Directions:
Type the listing below out again exactly. No images.
|---|
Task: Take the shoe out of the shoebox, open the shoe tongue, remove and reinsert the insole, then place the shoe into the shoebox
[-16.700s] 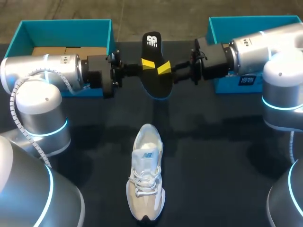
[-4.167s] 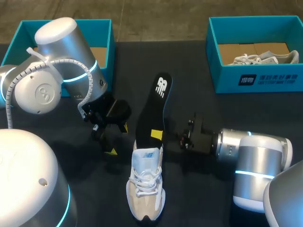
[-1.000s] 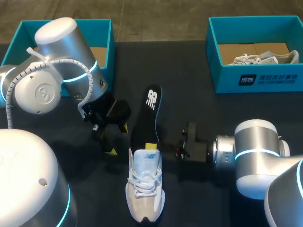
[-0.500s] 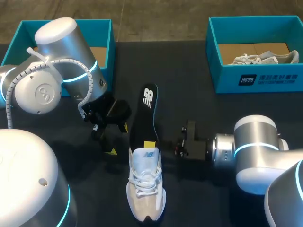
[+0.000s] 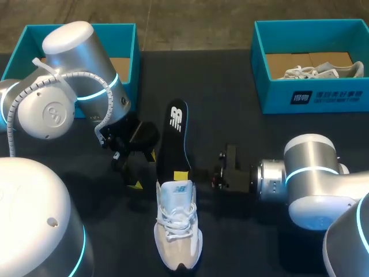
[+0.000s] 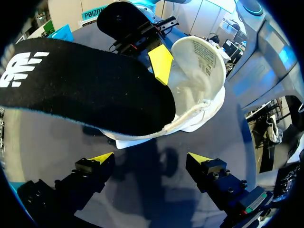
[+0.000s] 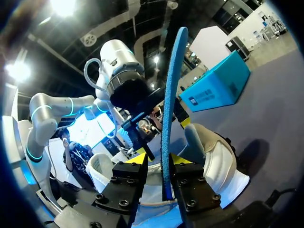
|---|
Written solution:
Task: Take the shoe out of the shoebox, open the shoe tongue, remove and reinsert the insole, then place the shoe into the shoebox
[-16.700s] 
[-4.167s] 
[-1.000s] 
[-0.500s] 
[+0.000s] 
[+0.000s] 
[+0.000s] 

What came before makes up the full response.